Work to complete => Starting at the first line, copy the data below through to the end, exactly.

Given data =>
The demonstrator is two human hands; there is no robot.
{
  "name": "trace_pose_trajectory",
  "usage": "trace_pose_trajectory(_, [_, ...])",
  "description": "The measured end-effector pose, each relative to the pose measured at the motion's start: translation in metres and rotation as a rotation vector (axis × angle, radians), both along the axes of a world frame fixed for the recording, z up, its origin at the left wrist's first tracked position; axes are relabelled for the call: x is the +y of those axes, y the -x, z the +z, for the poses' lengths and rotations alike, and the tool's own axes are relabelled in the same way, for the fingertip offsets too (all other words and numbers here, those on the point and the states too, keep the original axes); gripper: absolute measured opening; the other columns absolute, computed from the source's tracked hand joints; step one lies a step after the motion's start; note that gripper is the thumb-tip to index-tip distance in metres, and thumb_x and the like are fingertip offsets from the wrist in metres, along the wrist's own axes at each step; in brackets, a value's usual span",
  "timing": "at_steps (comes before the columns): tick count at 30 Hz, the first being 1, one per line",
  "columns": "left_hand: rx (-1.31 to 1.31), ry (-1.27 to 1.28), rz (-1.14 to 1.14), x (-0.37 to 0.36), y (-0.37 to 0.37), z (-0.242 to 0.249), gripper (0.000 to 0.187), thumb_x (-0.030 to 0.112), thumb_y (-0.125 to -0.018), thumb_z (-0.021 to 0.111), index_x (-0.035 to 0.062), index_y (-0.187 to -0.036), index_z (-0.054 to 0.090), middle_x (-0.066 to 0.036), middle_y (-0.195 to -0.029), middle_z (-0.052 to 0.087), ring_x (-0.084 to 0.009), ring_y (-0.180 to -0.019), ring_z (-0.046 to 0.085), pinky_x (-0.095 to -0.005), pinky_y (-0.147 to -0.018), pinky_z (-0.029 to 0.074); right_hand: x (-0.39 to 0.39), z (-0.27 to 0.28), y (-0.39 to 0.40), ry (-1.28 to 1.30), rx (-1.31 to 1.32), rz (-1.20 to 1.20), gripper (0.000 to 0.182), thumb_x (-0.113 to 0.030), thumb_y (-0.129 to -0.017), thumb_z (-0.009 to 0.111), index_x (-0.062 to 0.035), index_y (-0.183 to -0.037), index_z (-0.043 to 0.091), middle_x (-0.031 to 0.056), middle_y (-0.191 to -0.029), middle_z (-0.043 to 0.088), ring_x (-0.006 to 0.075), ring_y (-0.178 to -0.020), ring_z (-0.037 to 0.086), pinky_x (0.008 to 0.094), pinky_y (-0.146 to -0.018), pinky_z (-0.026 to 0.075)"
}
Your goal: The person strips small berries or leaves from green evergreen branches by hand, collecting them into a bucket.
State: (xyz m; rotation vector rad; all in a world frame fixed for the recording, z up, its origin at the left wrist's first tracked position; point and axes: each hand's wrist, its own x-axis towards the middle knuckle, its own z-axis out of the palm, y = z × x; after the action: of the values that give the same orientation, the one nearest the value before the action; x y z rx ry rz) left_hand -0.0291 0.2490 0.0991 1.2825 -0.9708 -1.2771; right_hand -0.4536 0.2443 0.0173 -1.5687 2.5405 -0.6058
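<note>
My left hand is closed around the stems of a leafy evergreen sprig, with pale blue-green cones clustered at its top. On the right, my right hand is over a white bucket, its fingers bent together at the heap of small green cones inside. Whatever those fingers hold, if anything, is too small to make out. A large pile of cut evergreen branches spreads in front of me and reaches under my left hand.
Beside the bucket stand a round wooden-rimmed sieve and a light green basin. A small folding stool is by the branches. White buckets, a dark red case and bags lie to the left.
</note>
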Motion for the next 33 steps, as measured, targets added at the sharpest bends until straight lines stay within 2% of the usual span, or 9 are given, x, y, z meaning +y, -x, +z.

Solved problem =>
The demonstrator is two human hands; there is no robot.
{
  "name": "trace_pose_trajectory",
  "usage": "trace_pose_trajectory(_, [_, ...])",
  "description": "The measured end-effector pose, each relative to the pose measured at the motion's start: translation in metres and rotation as a rotation vector (axis × angle, radians), both along the axes of a world frame fixed for the recording, z up, its origin at the left wrist's first tracked position; axes are relabelled for the call: x is the +y of those axes, y the -x, z the +z, for the poses' lengths and rotations alike, and the tool's own axes are relabelled in the same way, for the fingertip offsets too (all other words and numbers here, those on the point and the states too, keep the original axes); gripper: absolute measured opening; the other columns absolute, computed from the source's tracked hand joints; step one lies a step after the motion's start; note that gripper is the thumb-tip to index-tip distance in metres, and thumb_x and the like are fingertip offsets from the wrist in metres, along the wrist's own axes at each step; in brackets, a value's usual span",
  "timing": "at_steps (comes before the columns): tick count at 30 Hz, the first being 1, one per line",
  "columns": "left_hand: rx (-1.31 to 1.31), ry (-1.27 to 1.28), rz (-1.14 to 1.14), x (-0.37 to 0.36), y (-0.37 to 0.37), z (-0.242 to 0.249), gripper (0.000 to 0.187), thumb_x (-0.030 to 0.112), thumb_y (-0.125 to -0.018), thumb_z (-0.021 to 0.111), index_x (-0.035 to 0.062), index_y (-0.187 to -0.036), index_z (-0.054 to 0.090), middle_x (-0.066 to 0.036), middle_y (-0.195 to -0.029), middle_z (-0.052 to 0.087), ring_x (-0.084 to 0.009), ring_y (-0.180 to -0.019), ring_z (-0.046 to 0.085), pinky_x (-0.095 to -0.005), pinky_y (-0.147 to -0.018), pinky_z (-0.029 to 0.074); right_hand: x (-0.39 to 0.39), z (-0.27 to 0.28), y (-0.39 to 0.40), ry (-1.28 to 1.30), rx (-1.31 to 1.32), rz (-1.20 to 1.20), gripper (0.000 to 0.182), thumb_x (-0.113 to 0.030), thumb_y (-0.129 to -0.017), thumb_z (-0.009 to 0.111), index_x (-0.062 to 0.035), index_y (-0.183 to -0.037), index_z (-0.043 to 0.091), middle_x (-0.031 to 0.056), middle_y (-0.191 to -0.029), middle_z (-0.043 to 0.088), ring_x (-0.006 to 0.075), ring_y (-0.178 to -0.020), ring_z (-0.037 to 0.086), pinky_x (0.008 to 0.094), pinky_y (-0.146 to -0.018), pinky_z (-0.026 to 0.075)"
}
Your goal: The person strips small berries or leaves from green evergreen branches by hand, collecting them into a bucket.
State: (xyz m; rotation vector rad; all in a world frame fixed for the recording, z up, its origin at the left wrist's first tracked position; point and axes: each hand's wrist, its own x-axis towards the middle knuckle, its own z-axis out of the palm, y = z × x; after the action: of the values that give the same orientation, the one nearest the value before the action; x y z rx ry rz) left_hand -0.0291 0.2490 0.0991 1.2825 -0.9708 -1.2771; right_hand -0.4536 0.2443 0.0173 -1.5687 2.5405 -0.6058
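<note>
My left hand is closed around the stems of a leafy evergreen sprig, with pale blue-green cones clustered at its top. On the right, my right hand is over a white bucket, its fingers bent together at the heap of small green cones inside. Whatever those fingers hold, if anything, is too small to make out. A large pile of cut evergreen branches spreads in front of me and reaches under my left hand.
Beside the bucket stand a round wooden-rimmed sieve and a light green basin. A small folding stool is by the branches. White buckets, a dark red case and bags lie to the left.
</note>
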Motion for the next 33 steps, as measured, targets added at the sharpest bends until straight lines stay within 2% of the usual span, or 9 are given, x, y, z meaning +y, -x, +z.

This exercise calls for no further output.